Having to cancel again this year wasn’t fun.  We did have more time to make a plan though so we’ll be heading to the Poconos.  The catch is that camping wear isn’t the same as house wear.  About the only time you can count on me wearing pants in the last several years (Just yesterday, I wore Bright Blooms, to clear debris from the upstairs of the cabin.) is flannel pants that I keep because of those middle of the night trips to the outhouse.  My nightgowns predate at least one of my children, who liked to pick at the lace until it came undone.  They’ve been patched until they can’t anymore and one has seen so much washing that it managed to be washed back to mint green from the grey color it turned after being washed with some new blue jeans years ago.  They with that many people in a single house it is unlikely that I won’t be seen in my PJ’s.  We’ve been camping together for decades so I don’t need to be spectacular, but there will be kids running about and I don’t want the ratty lace across the bustline to give up the ghost entirely at the wrong time.  I bumped my Simplicity 9838 nightgowns to the head of the queue, but one is to have embroidery so that won’t be done and then I couldn’t source notions in a timely fashion for the other.  Enter the Suki Robe, which I’d been eyeing up, but couldn’t prioritize.  PDF’s are perfect because I don’t have to wait.  I’d purchased fabric when I purchased the fabric for the nightgowns, so off to production I went.  Nightgown’s probably won’t make it in time, but at least I have a lovely robe, to cover my make do nightgown for now and replace my Aran sweater, which is too warm for summer and is ready for elbow patches and a third round of mending the cuffs. (maybe it’s time for bias binding here.)

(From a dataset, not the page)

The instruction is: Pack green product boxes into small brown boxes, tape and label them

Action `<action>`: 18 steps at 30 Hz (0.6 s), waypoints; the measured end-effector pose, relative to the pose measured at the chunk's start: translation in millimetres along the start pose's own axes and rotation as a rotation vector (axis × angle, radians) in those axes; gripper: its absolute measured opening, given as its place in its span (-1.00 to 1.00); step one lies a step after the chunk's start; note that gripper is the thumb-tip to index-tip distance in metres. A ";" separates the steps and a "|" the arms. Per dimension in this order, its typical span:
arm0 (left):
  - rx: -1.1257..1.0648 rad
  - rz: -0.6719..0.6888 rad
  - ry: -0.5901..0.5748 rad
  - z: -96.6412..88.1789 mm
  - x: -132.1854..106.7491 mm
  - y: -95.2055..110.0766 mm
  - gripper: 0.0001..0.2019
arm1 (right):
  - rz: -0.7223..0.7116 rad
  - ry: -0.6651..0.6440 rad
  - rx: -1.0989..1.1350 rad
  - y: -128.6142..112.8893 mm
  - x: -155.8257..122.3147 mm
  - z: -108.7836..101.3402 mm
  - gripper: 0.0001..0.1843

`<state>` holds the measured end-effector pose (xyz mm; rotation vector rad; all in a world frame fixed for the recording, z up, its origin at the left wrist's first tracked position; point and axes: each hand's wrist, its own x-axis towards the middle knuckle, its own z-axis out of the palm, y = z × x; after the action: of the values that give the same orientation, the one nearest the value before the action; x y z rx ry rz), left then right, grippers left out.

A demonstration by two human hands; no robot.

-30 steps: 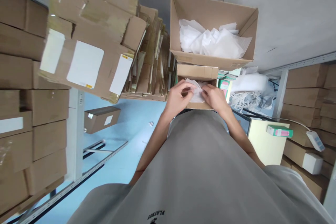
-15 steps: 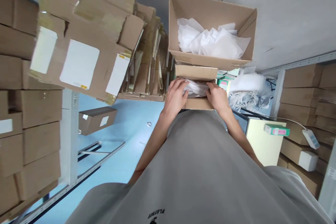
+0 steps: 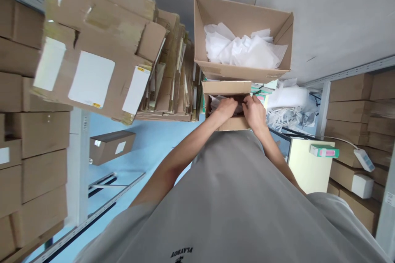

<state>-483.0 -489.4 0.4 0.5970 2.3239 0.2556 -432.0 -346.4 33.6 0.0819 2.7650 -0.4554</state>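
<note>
A small open carton (image 3: pixel 234 124) stands against my front with its flaps up, and thin white foam wrapping (image 3: pixel 215 102) shows inside it. My left hand (image 3: pixel 226 108) reaches down into the carton across the wrapping, fingers curled together and their tips hidden. At the carton's right side is my right hand (image 3: pixel 254 111), its fingers bent inward over the edge and thumb toward the inside. The two hands almost meet. Whatever their fingertips pinch is out of sight.
Directly behind stands a larger open carton (image 3: pixel 243 72) holding crumpled white foam sheets (image 3: pixel 247 50). Flattened cardboard (image 3: pixel 123 49) is stacked at left. Boxes fill shelves on both sides (image 3: pixel 46 135). At right are shredded paper (image 3: pixel 285 119), a green box (image 3: pixel 324 151) and a power strip (image 3: pixel 364 160).
My left hand has moved right from the carton's left edge into its middle, uncovering wrapping at the left. My right hand stays at the right side, fingers more curled.
</note>
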 end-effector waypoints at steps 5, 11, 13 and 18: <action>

Robert Kaufman Petit Garden Flowers Navy in Cotton Lawn.  There wasn’t time to muslin this, but it’s loose fitting.  Following the pivot and slide FBA tutorial by Helen of Helen’s Closet I did a quick FBA and got sewing.  All of the seams are french seams. Made by Rae has a great tutorial on french seams for inseam pockets, which allows you to enclose all of the pocket seams too.  I chose the more complicated attachment for the neckline to continue the enclosed seams.  This is comfy, elegant and pocketed.  My night wardrobe is definitely getting a serious upgrade this year.  That said, I’m not thrilled with the coverage for times such as waiting to get in the shower.  If I sit down the robe opens to above my knees unless I sit like I’m a school marm from the 1800’s sitting on her hard wooden chair: knees together, back straight, feet on the floor.    I’ve also found that the pockets make my hips look lumpy, but I may have placed them too high as my marks wore off.  Still this is perfect for over a nightgown and a note about the pockets is all that is required for next time.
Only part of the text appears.